As antisemitism rises, a coalition of Jews, Christians, and Muslims is emerging in response. This article examines why hatred spreads—and why solidarity matters now more than ever.

When One Community Is Targeted, All Are at Risk
Photo by Levi Meir Clancy / Unsplash

There are a few facts about public life in this century that no longer need much proving. One is that the internet does not merely spread information; it also industrializes grievance. Another is that old hatreds do not die when societies become more modern. They adapt. They learn new vocabularies, borrow new symbols, and find new hosts. Antisemitism, perhaps the most durable of the West’s moral infections, has proved especially skilled at this. It appears on the far right dressed as civilizational panic, on the far left disguised as selective moral clarity, and online in the kind of memetic half-language that allows people to smuggle prejudice in under the cover of irony. What it rarely does is remain contained. When antisemitism rises, it almost always brings other forms of religious hatred with it. 

That is one reason the most interesting response to the current moment is not coming only from Jewish institutions, though they remain on the front lines. It is coming from an increasingly visible alliance of Jews, Christians, and Muslims who seem to have grasped a truth that politics often misses which is that hatred aimed at one Abrahamic community rarely stops there. The target may shift. The slogans may change. But the deeper logic is the same. If a society learns to treat one people’s sacred history, houses of worship, and embodied vulnerability as expendable, the others are never far behind. 

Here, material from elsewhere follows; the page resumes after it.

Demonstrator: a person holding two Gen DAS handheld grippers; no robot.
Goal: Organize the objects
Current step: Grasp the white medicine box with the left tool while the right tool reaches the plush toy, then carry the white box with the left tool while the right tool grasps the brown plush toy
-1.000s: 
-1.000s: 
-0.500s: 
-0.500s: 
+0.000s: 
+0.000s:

The rise itself is not difficult to document. The American Jewish Committee’s 2025 State of Antisemitism in America report describes 2025 as one of the most violent years against American Jews in recent memory, while a joint ADL and Jewish Federations report found that the aftermath of October 7 and the war in Gaza profoundly reshaped Jewish American life, affecting perceptions of safety, communal participation, and belonging. Federal hate-crime data show the wider backdrop: the FBI reported 11,679 hate-crime incidents in 2024, part of a climate in which anti-Jewish incidents remain a major concern. 

The headlines have been grim enough to make abstraction impossible. Just days ago, the Associated Press reported that Jewish communities across North America were boosting security after a driver rammed a vehicle into Temple Israel in Michigan, one of the largest Reform congregations in the United States. The FBI is investigating that and similar incidents as potential acts of terrorism. In Britain, an arson attack on ambulances run by the Jewish charity Hatzola Northwest intensified the sense that even ordinary communal infrastructure has become symbolically fair game. These are not only attacks on property. They are attempts to make Jewish life feel publicly precarious. 

But something else has been happening alongside the fear. Rather than retreat into parallel religious silos, some leaders from the three Abrahamic faiths have become more explicit about a shared civic and moral defense. The American Jewish Committee’s interreligious work now openly frames partnerships with Muslim and Christian communities as part of the effort to combat antisemitism and religious extremism. On a more local, human scale, recent interfaith commentary has argued that confronting antisemitism and Islamophobia together is not a compromise but a necessity. In a Religion News Service essay on Jewish-Muslim solidarity, the interfaith organizer Maggie Siddiqi argued that resisting both hatreds is essential to democratic life. Another RNS piece by a Muslim and a Jewish leader in New Jersey put it more simply by stating when antisemitism rises, Muslims must speak; when Muslims are vilified, Jews must speak. Silence, they wrote, is not an option. 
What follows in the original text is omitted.